9782845973954FSRésumé : « On ne naît pas femme, on le devient ». Des leçons de broderie aux cours d’éducation sexuelle, le XXe siècle est porteur d’une évolution, à la fois spectaculaire et paradoxale, de l’éducation des filles, naviguant entre l’enseignement d’un éternel féminin et une émancipation durement conquise. Cet ouvrage richement illustré met en scène ce cheminement à travers 200 documents souvent inédits : journaux intimes, cahiers d’élèves, courrier du coeur… Les lectures destinées à apprendre aux petites filles leur place en société au début du siècle sont aussi édifiantes que l’enseignement du dévouement familial dans les années 1960. Fort heureusement l’engagement d’institutrices pionnières, les revendications de la jeunesse et la révolte de féministes enrayeront le dispositif éducatif, à l’école comme à la maison, pour fabriquer des épouses et des mères modèles.

Avis : C’est donc un livre qui va parler des filles et de comment la société les « fabrique » et comment le XXème siècle va être bousculé par les féministes et comment les femmes vont chercher de plus en plus à s’émanciper de ce qu’on leur impose. Je tiens à dire que du coup, le titre du livre est vraiment bien choisi.

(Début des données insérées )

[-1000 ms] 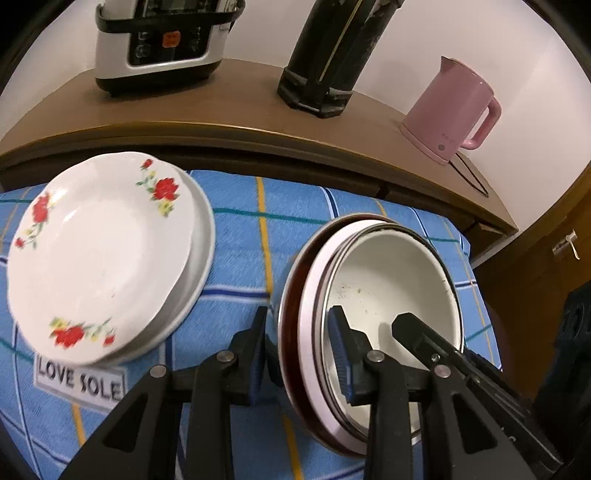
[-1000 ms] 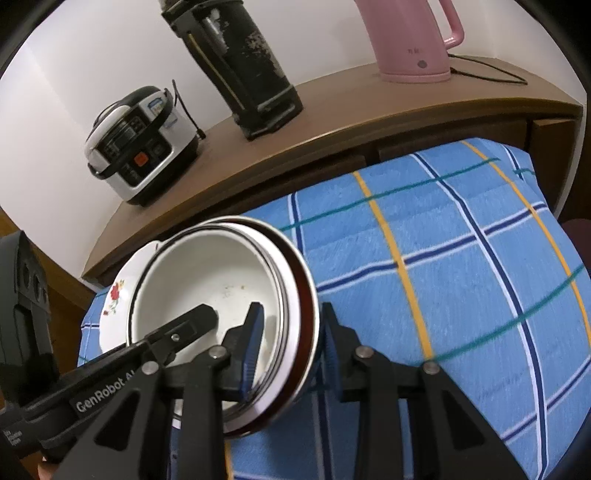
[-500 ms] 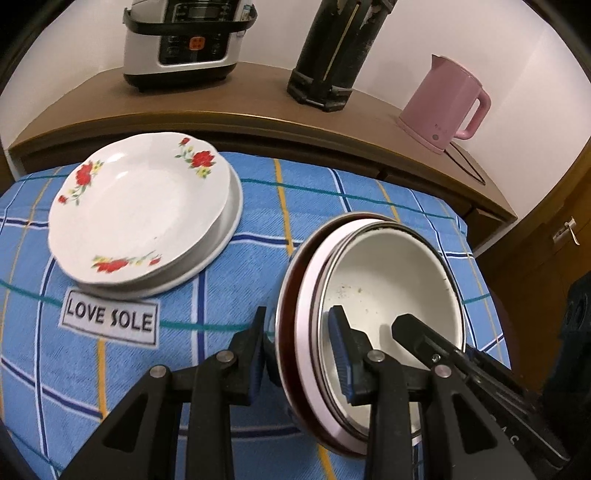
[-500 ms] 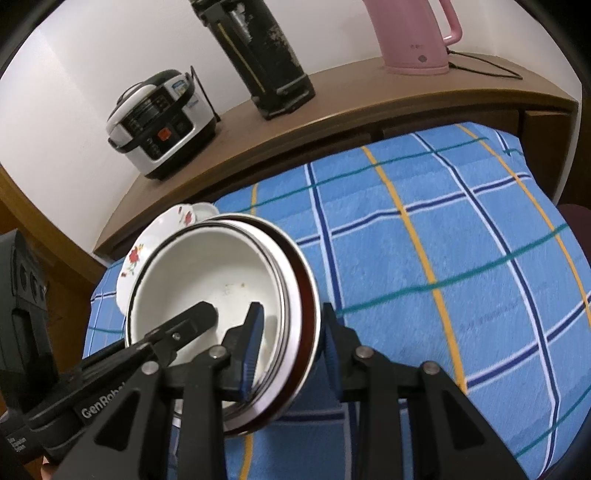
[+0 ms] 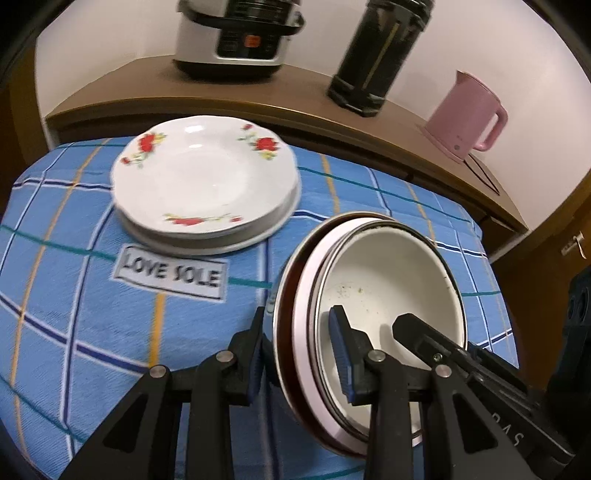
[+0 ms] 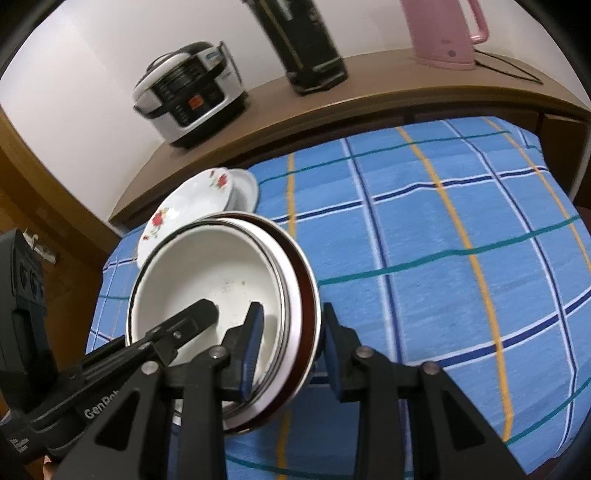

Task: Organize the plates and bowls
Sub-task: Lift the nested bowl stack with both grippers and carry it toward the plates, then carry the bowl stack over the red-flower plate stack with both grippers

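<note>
A nested stack of bowls (image 5: 388, 280) (image 6: 207, 280), white inside with pink and dark brown rims, is held up above the blue checked cloth. My left gripper (image 5: 299, 347) is shut on its left rim. My right gripper (image 6: 290, 343) is shut on its right rim. Each gripper shows in the other's view, reaching into the bowl. A stack of white plates with red flowers (image 5: 203, 177) (image 6: 192, 203) lies on the cloth, to the back left of the bowls.
A wooden shelf (image 5: 258, 96) runs behind the table with a rice cooker (image 5: 236, 37) (image 6: 188, 96), a black thermos (image 5: 380, 55) (image 6: 303, 44) and a pink kettle (image 5: 465, 114) (image 6: 443, 29). The blue cloth (image 6: 443, 240) stretches to the right.
Both grippers have moved back and up with the bowl stack. The flowered plates and the shelf now sit farther off, and more of the cloth shows.
</note>
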`<state>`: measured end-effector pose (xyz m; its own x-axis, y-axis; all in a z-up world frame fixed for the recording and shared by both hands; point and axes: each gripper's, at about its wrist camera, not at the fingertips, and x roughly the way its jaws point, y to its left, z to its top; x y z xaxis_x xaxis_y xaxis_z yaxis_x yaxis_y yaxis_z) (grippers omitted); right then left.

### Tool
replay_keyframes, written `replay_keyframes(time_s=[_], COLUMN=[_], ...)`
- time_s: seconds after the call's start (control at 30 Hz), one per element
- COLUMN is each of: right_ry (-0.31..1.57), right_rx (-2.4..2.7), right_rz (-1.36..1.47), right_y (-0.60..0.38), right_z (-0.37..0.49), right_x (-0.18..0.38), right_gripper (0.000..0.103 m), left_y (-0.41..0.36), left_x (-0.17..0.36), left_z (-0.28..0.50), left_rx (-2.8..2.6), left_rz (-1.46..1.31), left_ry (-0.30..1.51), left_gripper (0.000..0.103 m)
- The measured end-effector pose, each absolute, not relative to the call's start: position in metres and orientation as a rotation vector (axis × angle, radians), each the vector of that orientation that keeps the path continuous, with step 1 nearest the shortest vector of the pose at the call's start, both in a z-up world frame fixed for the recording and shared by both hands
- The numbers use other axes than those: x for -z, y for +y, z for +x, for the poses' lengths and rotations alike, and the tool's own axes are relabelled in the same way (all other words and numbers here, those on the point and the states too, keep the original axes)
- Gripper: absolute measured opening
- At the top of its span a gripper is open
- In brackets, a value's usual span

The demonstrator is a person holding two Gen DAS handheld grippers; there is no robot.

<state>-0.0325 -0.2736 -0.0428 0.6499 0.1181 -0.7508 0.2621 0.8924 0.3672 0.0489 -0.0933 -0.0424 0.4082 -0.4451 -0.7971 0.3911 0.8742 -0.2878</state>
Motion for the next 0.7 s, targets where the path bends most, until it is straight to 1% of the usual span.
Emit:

Le livre va nous proposer des moments historiques, illustrés par des documents de l’époque. On y retrouve un peu de tout, des publicités, des journaux intimes, en passant par des extraits des règlements, des cours donnés aux filles, des photographies etc., le propos est très bien illustré et c’est sans doute ces documents que j’ai préféré au cours de ma lecture.
On impose dès l’enfance aux filles un modèle qu’elle doive suivre pour être une « bonne femme, une bonne mère ». Elle doit prendre soin du foyer, être au ménage, à la cuisine, être mère, douce, gentille, prendre soin des hommes, patati patata. Même la propagande des politiques et surtout celle de Pétain (un vrai sale type ce gars), va dans ce sens. Les femmes doivent faire des gosses, repeupler le pays.
Bon je vous avoue que y a de quoi se tirer les cheveux quand on voit la vitesse à laquelle les choses changent (c’est à dire à peu près à la même qu’un escargot mort sur le bord d’une route), mais certaines femmes se battent pour que faire évoluer tout ça (et merci à elles vraiment).
On veut une mixité (mais là encore on se rend compte que même avec la mixité, les cours donnés sont genrés, avec les grands hommes historiques (et aucune femmes) et des exercices de lectures où maman fait la vaisselle et papa va vivre une aventure avec son fils), on veut être plus reconnu, plus libre.

C’est un ouvrage qui parcourt donc très rapidement le siècle et l’éducation des filles, mais reste tout de même assez succinct et va vraiment à l’essentiel. Ça m’a tout de même plu de découvrir la construction du genre durant le XXème siècle et de voir que sur certaines choses, on a pas beaucoup évolué (voir même peut-être bien reculée).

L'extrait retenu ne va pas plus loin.